Task prompt:
From the entries below, please gather each line containing the string "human".

Entries supplied:
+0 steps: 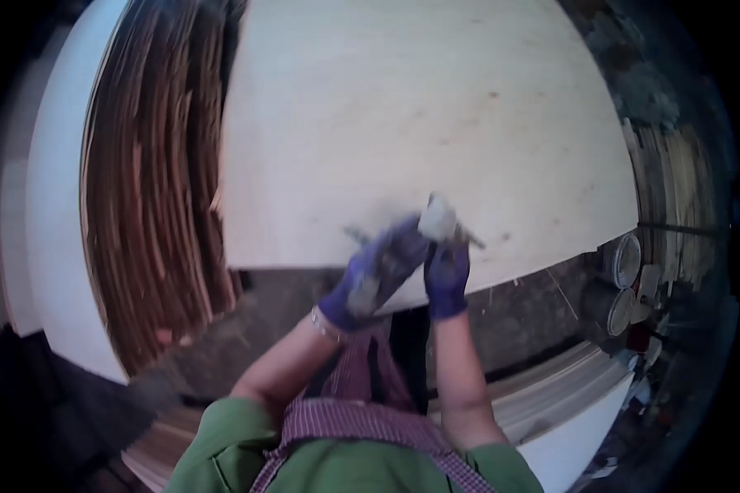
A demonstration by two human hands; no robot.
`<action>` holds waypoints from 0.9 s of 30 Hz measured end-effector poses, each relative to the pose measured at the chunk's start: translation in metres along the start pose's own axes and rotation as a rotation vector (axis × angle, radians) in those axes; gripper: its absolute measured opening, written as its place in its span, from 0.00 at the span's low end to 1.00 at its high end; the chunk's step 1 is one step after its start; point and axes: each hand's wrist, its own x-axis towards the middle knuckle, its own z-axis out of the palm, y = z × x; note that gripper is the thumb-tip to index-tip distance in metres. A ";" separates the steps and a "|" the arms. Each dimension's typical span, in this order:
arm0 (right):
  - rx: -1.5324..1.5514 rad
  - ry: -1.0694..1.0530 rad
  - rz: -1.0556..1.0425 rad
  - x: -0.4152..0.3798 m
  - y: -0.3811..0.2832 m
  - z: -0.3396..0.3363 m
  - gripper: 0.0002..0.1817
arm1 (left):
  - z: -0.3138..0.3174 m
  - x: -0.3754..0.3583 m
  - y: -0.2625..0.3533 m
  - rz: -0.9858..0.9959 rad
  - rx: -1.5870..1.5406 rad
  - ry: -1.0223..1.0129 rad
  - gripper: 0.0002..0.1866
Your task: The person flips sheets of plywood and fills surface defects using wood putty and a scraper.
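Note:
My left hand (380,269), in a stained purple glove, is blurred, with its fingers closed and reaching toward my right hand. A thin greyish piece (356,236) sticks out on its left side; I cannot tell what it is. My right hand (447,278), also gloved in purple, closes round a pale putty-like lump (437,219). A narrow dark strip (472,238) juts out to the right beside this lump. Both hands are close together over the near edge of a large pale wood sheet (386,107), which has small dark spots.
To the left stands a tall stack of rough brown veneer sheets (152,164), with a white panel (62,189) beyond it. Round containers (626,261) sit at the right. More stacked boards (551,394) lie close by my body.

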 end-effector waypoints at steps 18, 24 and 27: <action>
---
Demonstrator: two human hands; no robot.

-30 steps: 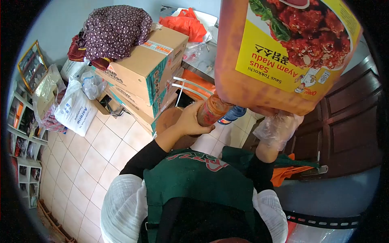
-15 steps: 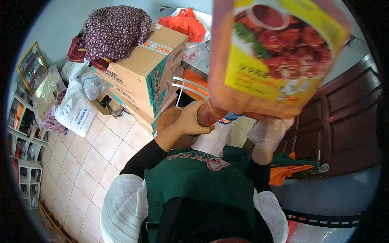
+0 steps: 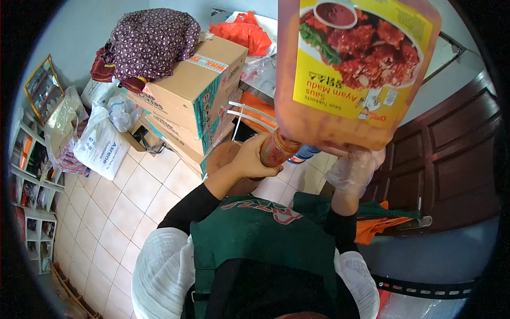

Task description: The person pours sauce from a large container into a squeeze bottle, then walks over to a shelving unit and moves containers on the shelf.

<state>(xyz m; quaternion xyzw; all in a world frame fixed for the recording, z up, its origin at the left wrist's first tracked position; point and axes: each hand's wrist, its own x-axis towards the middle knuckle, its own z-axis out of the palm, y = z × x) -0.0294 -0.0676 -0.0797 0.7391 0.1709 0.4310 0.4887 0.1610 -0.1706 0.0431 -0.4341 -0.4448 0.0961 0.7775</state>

Task result:
A demonstration by two human hands; no robot.
Demonstrator: two human hands; no robot.

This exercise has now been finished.